How to complete this task
Set down each line of the data below exactly as it stands, dropping the pictures.
○ ○ ○ ○
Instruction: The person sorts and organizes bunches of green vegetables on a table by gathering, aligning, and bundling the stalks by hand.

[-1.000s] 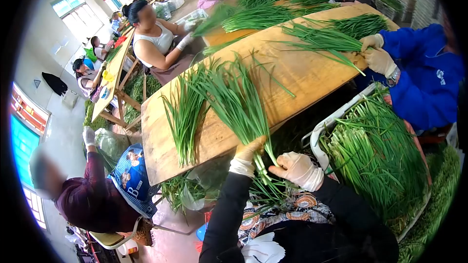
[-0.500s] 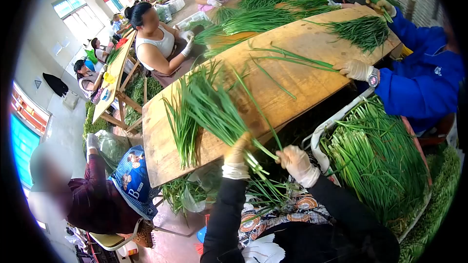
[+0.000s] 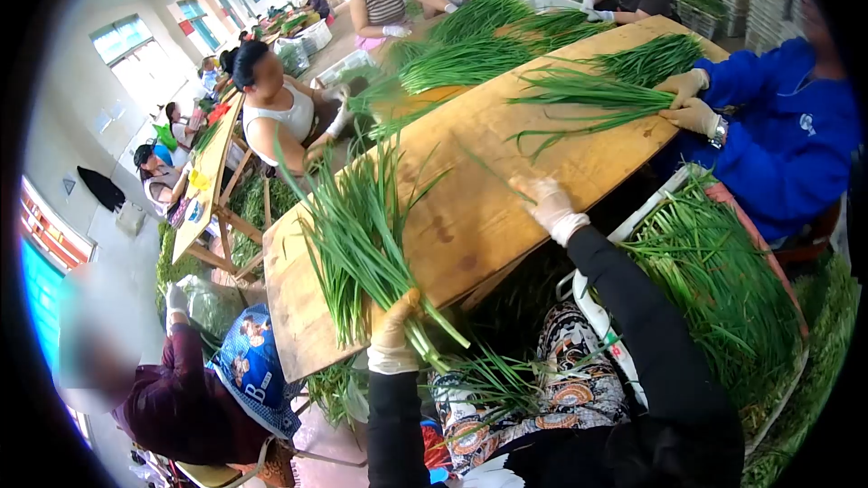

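My left hand (image 3: 395,334), in a pale glove, is closed around the lower stems of a bunch of green chives (image 3: 363,244). The white stem ends stick out below the fist, and the leaves fan up and left over other chives (image 3: 342,312) lying on the wooden table. Out over the middle of the table is my right hand (image 3: 550,206), also gloved and slightly blurred. Its fingertips pinch the near end of a single thin chive blade (image 3: 493,169), which points away to the upper left.
A white crate of chives (image 3: 714,307) stands at my right. Across the wooden table (image 3: 452,235), a co-worker in a blue jacket (image 3: 778,136) holds chives (image 3: 597,99) with both hands. Another person (image 3: 172,370) sits at my left. More chive heaps (image 3: 479,54) lie beyond.
My left hand has moved left and down with its bunch. My right hand has gone from beside the stems forward over the table. The blue-jacketed co-worker now has both hands together on chives.
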Available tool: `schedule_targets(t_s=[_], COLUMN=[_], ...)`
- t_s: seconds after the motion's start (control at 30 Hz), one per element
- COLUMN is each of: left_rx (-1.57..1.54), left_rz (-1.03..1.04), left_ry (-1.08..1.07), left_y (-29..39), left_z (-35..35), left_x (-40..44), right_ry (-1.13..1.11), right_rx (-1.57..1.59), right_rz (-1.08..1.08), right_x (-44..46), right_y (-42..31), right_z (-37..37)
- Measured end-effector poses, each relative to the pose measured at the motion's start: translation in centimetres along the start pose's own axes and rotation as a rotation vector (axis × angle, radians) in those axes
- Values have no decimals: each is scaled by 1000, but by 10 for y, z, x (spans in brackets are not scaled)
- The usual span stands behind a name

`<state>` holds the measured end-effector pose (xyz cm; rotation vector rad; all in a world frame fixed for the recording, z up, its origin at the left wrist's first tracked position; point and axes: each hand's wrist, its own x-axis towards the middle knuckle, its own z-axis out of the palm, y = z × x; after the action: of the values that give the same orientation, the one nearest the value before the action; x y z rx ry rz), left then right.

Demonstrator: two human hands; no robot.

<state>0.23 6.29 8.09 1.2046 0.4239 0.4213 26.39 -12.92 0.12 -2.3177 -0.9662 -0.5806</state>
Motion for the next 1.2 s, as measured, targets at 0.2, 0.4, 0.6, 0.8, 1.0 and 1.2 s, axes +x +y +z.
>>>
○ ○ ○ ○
The answer
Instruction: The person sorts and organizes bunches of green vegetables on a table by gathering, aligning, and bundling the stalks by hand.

[-1.000s] 
[-0.500s] 
[+0.000s] 

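My left hand (image 3: 395,334), in a pale glove, is closed around the lower stems of a bunch of green chives (image 3: 363,244). The white stem ends stick out below the fist, and the leaves fan up and left over other chives (image 3: 342,312) lying on the wooden table. Out over the middle of the table is my right hand (image 3: 550,206), also gloved and slightly blurred. Its fingertips pinch the near end of a single thin chive blade (image 3: 493,169), which points away to the upper left.
A white crate of chives (image 3: 714,307) stands at my right. Across the wooden table (image 3: 452,235), a co-worker in a blue jacket (image 3: 778,136) holds chives (image 3: 597,99) with both hands. Another person (image 3: 172,370) sits at my left. More chive heaps (image 3: 479,54) lie beyond.
My left hand has moved left and down with its bunch. My right hand has gone from beside the stems forward over the table. The blue-jacketed co-worker now has both hands together on chives.
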Available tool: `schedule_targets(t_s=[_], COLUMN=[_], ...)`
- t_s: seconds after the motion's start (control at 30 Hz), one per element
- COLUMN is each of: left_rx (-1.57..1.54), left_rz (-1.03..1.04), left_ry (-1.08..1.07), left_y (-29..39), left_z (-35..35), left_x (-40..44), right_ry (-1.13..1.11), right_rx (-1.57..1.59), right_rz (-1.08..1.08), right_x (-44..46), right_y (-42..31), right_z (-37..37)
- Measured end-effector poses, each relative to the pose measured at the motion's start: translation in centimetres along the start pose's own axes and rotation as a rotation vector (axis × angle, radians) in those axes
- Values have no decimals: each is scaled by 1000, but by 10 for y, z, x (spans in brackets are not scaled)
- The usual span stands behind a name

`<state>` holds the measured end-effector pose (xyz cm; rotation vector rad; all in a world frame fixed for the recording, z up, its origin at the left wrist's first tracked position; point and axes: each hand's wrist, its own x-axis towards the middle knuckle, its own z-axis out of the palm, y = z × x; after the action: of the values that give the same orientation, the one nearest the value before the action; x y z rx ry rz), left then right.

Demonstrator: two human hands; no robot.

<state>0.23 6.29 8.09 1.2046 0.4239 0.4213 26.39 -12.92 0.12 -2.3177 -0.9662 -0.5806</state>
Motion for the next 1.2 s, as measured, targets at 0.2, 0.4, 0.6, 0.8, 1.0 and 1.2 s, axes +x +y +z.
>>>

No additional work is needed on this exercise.